Dublin - The word appeared on page 14 of the book. The minute I saw it, I had a bet with myself that the writer was in his sixties. Because “salubrious” belongs to that age cohort.
It means “health-giving”, “wholesome” or “pleasant”.
But because it’s rarely, if ever, used by someone under 50, I was betting on a certainty that the author of the book in which it appeared was older than that.
The blurb on the back flap of Spillover, a book by David Quammen on animal infections leading to human pandemics, didn’t give his age, but Google did. He’s 64.
Language is more of a giveaway than wrinkles when it comes to age. That’s the bad news. The worse news is that a facelift is effective at removing some of the evidence of passing time, but nobody has yet invented a language facelift.
Older people speak a different language to that of their children and grandchildren, and that very fact serves to confirm their age.
Using outdated language can evoke responses ranging from impatience to condemnation.
When an older person talks about “itinerants”, for example, they may actually assume that it’s the correct term, since that’s what it was in their time.
Since then, however, the rule has taken hold that you call people by whatever they call themselves. And travellers assuredly don’t call themselves “itinerants”, any more than gay people call themselves “homosexuals”.
If you decide you’re not going to play by that rule, and describe it as “political correctness”, that, too, defines you as elderly, in attitude, if not in actual age.
It’s all about choice. And circumstance. If someone retires – or can retire – in their sixties, they can use whatever language they like. If someone doesn’t or can’t retire at the same age, they may need to update the way they communicate.
Retired or unretired, it’s worth avoiding some of the Seven Deadly Sins of Ageing Communication:
1 I Always Say...
At any age, this is the trademark of the bore. Where’s the virtue in quoting yourself? You’re not Mark Twain. And, let’s face it; if whatever you’re always saying was effective any of the previous times you said it, why would you have to repeat it, now?
2 I have to say...
Another old bore trademark. You have to say? No, you don’t. Indeed, the odd thing about this phrase is that it’s invariably used to introduce an opinion for which the speaker hasn’t been asked. If they want you to say something, they’ll ask you. If they haven’t, silence is a great option.
3 Taking “how are you” literally
Older people get sicker with more ailments, frequently all together, than younger people do.
So, since the last time you met the person who asks after your health, you may have had flu, shingles, cataract surgery, a hip replaced or a stent put in.

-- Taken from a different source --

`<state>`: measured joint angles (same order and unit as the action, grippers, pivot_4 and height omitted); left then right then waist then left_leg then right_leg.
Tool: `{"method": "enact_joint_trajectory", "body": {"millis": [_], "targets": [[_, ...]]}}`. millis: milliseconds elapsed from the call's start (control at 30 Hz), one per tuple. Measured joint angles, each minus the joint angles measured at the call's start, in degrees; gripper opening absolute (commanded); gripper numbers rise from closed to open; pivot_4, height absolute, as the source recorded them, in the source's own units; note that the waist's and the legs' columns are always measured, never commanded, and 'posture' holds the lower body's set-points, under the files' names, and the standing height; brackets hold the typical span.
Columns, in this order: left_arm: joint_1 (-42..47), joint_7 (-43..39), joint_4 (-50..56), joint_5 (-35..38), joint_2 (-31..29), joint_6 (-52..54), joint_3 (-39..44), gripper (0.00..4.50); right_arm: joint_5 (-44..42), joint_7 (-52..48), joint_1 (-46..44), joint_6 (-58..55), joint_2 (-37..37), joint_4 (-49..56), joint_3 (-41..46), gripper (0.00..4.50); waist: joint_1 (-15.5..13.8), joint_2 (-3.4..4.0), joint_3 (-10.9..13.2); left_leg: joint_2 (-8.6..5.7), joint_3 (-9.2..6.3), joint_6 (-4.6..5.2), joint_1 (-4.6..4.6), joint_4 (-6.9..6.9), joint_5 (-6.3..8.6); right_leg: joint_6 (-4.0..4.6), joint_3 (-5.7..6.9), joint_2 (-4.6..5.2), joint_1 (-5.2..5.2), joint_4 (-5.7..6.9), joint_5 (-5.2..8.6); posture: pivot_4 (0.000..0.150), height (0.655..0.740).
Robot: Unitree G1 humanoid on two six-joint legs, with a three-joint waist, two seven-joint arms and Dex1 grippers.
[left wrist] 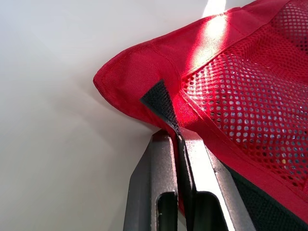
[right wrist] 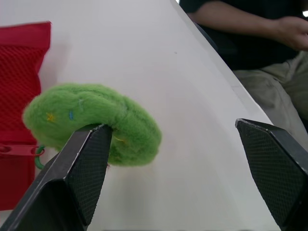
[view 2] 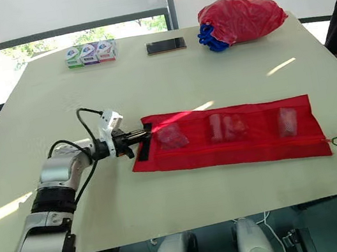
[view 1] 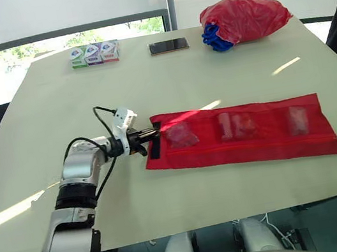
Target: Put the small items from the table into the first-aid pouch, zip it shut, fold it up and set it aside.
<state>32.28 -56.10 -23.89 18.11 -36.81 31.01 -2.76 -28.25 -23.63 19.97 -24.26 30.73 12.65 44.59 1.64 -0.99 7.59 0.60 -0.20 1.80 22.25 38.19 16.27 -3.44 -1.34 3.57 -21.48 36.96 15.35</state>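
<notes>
The right gripper (right wrist: pixel 175 127) is spread wide beside the green fuzzy pull (right wrist: pixel 91 122) at the first-aid pouch's (view 1: pixel 249 143) right end. The left gripper (view 1: pixel 152 135) pinches the pouch's left edge. Beyond the pouch sit a red bag (view 1: pixel 244 18), a phone (view 1: pixel 168 46) and small boxes (view 1: pixel 94 53).

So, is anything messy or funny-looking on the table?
Nothing is spilled or broken. The one uneven spot is the left end of the red pouch. The left gripper is shut on its corner by the black strip, so that corner lifts off the table while the rest lies flat.
</notes>
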Motion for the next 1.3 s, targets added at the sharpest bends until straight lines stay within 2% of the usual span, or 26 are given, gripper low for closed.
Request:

If the person asking after your health is as old as you are, they may genuinely be interested in every stitch and setback and quote from the consultant. (“He said he’d never seen one as big or inflamed.”)

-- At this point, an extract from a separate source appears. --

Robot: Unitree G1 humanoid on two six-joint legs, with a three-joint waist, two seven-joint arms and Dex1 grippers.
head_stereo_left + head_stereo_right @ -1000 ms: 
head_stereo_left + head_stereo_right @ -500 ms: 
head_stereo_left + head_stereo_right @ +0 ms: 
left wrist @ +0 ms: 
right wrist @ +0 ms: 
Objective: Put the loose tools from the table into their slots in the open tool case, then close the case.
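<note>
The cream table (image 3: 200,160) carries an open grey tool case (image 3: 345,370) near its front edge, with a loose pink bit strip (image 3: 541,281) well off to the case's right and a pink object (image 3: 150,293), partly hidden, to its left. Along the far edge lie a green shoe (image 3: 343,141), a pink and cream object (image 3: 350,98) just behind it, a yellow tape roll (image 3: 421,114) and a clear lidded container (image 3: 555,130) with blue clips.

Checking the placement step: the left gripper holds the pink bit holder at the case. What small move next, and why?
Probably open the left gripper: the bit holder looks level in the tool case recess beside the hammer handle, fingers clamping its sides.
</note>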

If they’re not, the phrase to use is “Couldn’t be better”. Or “Fine”. It’s a greeting, remember, not a literal health check.
4 My mother always used to say...
The odd thing about older people quoting their parents is that what they quote is nearly always a God-awful cliche.
You don’t often hear someone quoting their mother to the effect that Freud’s failure to repudiate the rape/hysteria theory was lamentable.
Nope – when mothers are quoted, they’re saying teeth-grindingly prissy stuff like: “You take care of the pennies, the pounds will take care of themselves” or “When you’re baking, clean as you go”.
Fathers are quoted less than mothers. Not sure what that tells us about either.
5 Claiming that “it never did me any harm”
Could be chastisement with a belt or a wooden spoon, or any other vigorous approach taken to child development in the past.
It doesn’t matter – the person who’s older than their years will happily announce that the results from their point of view were neutral to positive.
Most people present are too kind to say: “Ya think? It’s not possible that it actually turned you into the twisted and thoroughly nasty bag of goods we all avoid?”
Their silence reinforces the speaker’s conviction.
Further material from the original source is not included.